I'm not sure will be worth the bits it's written on but here goes. I just purchased a UR HTM MX-700 and one of my DVD players might not be in their database. I have a Panasonic DVD-F65K. I was wondering if it would be worth much to plug in an IR sensor (Serial or USB) and attempt to read the signals for each of the buttons sequences. From this it would be simple to generate a table for most any remote (yes/no) ? The IR HW costs about $40 U.S. + shipping and the software I could write myself.

Would this be helpful for anything? :huh:


----------



## JCD (Apr 20, 2006)

Just to make sure I understand your ultimate purpose, you want to be able to control your Panasonic DVD player with your new remote. If so...

I'm not totally familiar with that remote, but I understand you can connect it to a PC and pick a component to import codes for. If you can't find that particular model, I'm almost positive another Panasonic player's codes would work. 

I think you and I have the same DVD player. I had another carousel model before the F65K that was programmed into my pronto remote. The only change I think I had to make was related to changing disks -- my old remote had a direct (single) button changing scheme instead of having to press "Disk" then 1-5. So, I'd look for another player that has a similar remote, and I'd bet that will work fine for you.

I'd try that before plunking down another $40+.

All that being said, I'm surprised the codes for that remote isn't in UR's library.

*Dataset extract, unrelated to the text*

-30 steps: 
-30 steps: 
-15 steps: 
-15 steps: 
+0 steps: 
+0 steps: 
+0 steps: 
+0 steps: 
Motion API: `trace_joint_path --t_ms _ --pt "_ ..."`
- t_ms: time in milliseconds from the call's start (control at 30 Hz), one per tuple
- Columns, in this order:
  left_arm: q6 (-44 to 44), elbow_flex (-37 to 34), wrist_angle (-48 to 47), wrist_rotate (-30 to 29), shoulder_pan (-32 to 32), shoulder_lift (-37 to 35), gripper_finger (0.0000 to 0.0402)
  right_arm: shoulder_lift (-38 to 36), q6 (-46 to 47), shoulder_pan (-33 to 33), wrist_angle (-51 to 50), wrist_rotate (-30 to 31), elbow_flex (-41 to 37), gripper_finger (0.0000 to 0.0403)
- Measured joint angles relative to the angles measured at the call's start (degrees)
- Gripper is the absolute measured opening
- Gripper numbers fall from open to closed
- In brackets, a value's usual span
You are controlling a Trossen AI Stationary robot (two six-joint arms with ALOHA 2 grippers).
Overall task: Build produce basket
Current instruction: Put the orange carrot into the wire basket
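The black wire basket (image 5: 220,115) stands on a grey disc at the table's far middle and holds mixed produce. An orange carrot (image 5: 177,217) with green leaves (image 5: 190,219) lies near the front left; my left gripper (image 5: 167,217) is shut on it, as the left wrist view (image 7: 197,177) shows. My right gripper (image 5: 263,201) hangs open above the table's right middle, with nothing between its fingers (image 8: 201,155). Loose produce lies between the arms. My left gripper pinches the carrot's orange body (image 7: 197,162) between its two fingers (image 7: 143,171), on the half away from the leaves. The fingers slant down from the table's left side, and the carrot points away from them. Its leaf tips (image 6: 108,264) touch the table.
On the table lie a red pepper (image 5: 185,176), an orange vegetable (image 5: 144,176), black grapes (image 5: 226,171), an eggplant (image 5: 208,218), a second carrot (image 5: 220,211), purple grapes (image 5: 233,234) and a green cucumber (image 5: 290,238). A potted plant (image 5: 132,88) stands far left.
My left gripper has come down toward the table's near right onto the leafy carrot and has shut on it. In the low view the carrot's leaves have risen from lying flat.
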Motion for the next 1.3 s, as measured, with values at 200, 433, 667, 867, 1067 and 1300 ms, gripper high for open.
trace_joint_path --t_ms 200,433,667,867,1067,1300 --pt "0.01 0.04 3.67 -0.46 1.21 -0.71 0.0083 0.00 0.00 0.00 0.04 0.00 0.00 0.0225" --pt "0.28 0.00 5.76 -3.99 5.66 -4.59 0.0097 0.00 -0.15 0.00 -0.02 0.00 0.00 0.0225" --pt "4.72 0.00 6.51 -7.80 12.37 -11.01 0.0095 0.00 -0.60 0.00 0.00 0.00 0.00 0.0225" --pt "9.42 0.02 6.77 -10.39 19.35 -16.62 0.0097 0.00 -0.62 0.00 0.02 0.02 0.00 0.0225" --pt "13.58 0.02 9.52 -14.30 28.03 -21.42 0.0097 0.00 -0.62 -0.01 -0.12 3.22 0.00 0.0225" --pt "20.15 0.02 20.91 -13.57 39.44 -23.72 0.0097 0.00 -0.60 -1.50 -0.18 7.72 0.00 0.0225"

I didn't think the unit was that old/esoteric. :scratch: 

JCD


----------



## Sonnie (Apr 11, 2006)

If you still have your DVD player's remote you can simply learn it... the head to head way. 

Plug your remote up to your computer via the cable. Open up your editor program and (1) Select DVD/Page One, (2) Select button to learn, (3) Click on the Learn button and with the two units head to head press the button on your DVD player remote that you want the button you selected on the MX-700 to learn (in this case it's the Play button), (4) Save the button (5) It will show learned and saved in this area after each step, (6) Save your file and then download it to your MX-700 after you are done learning and saving all your buttons.










Not sure it the codes for an F87 would work but Remote Central has those codes for the MX-700 you could try. You might also make a post over there and ask if anyone happens to have that DVD player and the codes. They are usually pretty good about helping.

EDIT: Yep, I didn't even think about the idea in zorax2's post below... that could be easier.


----------



## Guest (Apr 27, 2006)

Go to http://www.remotecentral.com/ Do a search of the Pronto library, import it into the Universal Browser of the URC software and you should be good to go. Good luck!


----------



## Guest (Apr 27, 2006)

Hilarious - Sonny and I had essentially the same idea at the same time. Yes - Sonny's idea is the easiest - simply learn the codes in. Use the little button to the right of the learn button to learn all of your remote's codes in sequence. It goes a lot faster if you are trying to learn a whole remote.


----------